Ante las perspectivas de un triunfo de Hipólito Mejía o de un resultado muy reñido, generador decuestionamientos y que demandedecisiones cruciales de la JCE ¿se puede esperar la imparcialidad de un Presidente de ese organismo electoral que actúa de esta manera?
El doctor Rosario Márquez alimenta con esta actitud “el fantasma del fraude” que se le ha querido atribuir al PRD cuando expresa sus justas preocupaciones. Su actitud hace pensar en lo peor.
“Tenemos el gobierno, controlamos todos los poderes del Estado y se harán las cosas a nuestro modo.No importa lo que piense la oposición ni el resultado electoral el día 20 de mayo, Impondremos el triunfo de Danilo, aunque no gane las elecciones” Si esta es la idea… ¿creen que es tan fácil imponer su voluntad? ¿Asumirán las consecuencias de tan temeraria actitud?
Ya los peledeístas insertados en el TSE estrenaron su gestión haciendo travesuras en el marco legal, que restaron algunas alianzas al Partido Revolucionario Dominicano, falta conocer la disposición del Presidente de la JCE para anteponer ocultamente sus lazos con el Partido de la Liberación Dominicana a sus compromisos con la nación.

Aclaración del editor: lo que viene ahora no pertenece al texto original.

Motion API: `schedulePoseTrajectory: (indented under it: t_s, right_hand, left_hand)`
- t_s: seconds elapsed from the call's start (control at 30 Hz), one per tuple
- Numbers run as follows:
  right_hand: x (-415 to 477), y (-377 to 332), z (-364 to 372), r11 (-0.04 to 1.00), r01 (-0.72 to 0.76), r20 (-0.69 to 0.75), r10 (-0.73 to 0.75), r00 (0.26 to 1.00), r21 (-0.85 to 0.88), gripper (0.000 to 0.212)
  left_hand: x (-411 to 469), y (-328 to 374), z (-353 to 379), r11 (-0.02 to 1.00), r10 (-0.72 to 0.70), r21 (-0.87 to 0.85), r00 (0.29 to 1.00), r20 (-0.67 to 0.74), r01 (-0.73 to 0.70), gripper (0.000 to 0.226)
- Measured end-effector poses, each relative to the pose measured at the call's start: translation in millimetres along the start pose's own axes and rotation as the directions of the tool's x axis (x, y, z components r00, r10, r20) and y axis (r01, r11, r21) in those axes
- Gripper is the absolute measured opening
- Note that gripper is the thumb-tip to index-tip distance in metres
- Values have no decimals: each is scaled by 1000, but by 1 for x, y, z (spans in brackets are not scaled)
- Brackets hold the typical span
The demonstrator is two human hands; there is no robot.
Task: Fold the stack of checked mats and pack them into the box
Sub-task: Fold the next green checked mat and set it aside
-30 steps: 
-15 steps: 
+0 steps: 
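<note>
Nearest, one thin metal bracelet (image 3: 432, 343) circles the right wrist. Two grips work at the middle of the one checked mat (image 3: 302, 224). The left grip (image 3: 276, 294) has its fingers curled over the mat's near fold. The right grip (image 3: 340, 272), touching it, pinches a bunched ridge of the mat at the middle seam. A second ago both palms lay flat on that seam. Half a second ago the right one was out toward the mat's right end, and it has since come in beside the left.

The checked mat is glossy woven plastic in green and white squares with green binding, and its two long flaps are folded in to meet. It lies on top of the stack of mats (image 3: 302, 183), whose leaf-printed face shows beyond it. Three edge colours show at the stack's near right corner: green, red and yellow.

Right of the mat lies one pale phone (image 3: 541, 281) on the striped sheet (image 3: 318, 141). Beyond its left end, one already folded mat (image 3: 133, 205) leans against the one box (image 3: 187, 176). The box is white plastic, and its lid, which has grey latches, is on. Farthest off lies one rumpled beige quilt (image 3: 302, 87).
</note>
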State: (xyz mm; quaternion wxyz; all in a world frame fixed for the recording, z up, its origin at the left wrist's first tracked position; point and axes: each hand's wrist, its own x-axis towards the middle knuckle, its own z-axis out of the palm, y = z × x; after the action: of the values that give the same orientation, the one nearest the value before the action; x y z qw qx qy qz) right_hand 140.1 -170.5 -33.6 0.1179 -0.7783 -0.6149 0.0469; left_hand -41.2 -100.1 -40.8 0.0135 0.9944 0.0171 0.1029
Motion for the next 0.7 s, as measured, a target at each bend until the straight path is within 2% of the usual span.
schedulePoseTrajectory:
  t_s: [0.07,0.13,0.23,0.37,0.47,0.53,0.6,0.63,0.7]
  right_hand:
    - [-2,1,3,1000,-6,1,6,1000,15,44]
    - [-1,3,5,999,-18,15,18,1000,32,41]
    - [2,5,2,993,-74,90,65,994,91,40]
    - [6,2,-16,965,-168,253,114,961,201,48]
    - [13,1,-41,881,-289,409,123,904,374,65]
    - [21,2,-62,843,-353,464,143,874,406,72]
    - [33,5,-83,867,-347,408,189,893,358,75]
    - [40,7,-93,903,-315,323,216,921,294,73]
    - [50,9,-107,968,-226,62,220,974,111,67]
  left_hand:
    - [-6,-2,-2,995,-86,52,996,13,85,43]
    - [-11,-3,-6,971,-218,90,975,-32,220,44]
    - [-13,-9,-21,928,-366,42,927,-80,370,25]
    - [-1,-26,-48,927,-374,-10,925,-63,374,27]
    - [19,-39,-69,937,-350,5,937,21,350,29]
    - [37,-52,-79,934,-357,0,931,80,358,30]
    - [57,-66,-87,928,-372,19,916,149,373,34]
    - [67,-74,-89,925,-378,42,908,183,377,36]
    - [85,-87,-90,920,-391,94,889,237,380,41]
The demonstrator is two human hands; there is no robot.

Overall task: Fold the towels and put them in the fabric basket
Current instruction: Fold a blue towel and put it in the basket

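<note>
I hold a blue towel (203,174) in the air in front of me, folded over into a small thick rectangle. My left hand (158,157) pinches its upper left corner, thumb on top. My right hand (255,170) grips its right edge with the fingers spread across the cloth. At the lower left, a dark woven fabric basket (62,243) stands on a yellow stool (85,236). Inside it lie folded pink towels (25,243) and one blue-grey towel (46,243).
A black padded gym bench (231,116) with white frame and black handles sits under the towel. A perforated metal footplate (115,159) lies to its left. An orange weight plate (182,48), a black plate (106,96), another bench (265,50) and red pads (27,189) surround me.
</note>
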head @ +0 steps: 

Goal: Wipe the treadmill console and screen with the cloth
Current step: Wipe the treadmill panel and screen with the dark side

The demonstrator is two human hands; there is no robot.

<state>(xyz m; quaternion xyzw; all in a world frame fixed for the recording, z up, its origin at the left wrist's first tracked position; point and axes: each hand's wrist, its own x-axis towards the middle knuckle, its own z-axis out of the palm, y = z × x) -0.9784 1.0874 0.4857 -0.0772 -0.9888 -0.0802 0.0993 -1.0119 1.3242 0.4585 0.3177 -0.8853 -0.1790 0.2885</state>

Si el doctor Roberto Rosario es una ficha que el PLD ha colocado en la Junta Central Electoral para mantenerse en el poder a toda costa, esto es, aun perdiendo las elecciones, él y su partido deben tener presente que tendrán de frente a todo un pueblo que no permitirá que desconozcan su voluntad.
Y si piensan en esta aberración, sostenidos en el control de todas las instituciones del Estado, deben recordar que Balaguer también lo controlaba todo en 1978, intentó desconocer la voluntad popular pero fue obligado a reconocer el triunfo del Partido Revolucionario Dominicano. Y retrocediendo aun más, Rafael Leónidas Trujillo también tuvo todos los poderes del Estado, sin embargo, aunque pudo mantenerse treinta años, al final, su ajusticiamiento, puso fin al control omnímodo que tenía del gobierno y de todas las instituciones del Estado.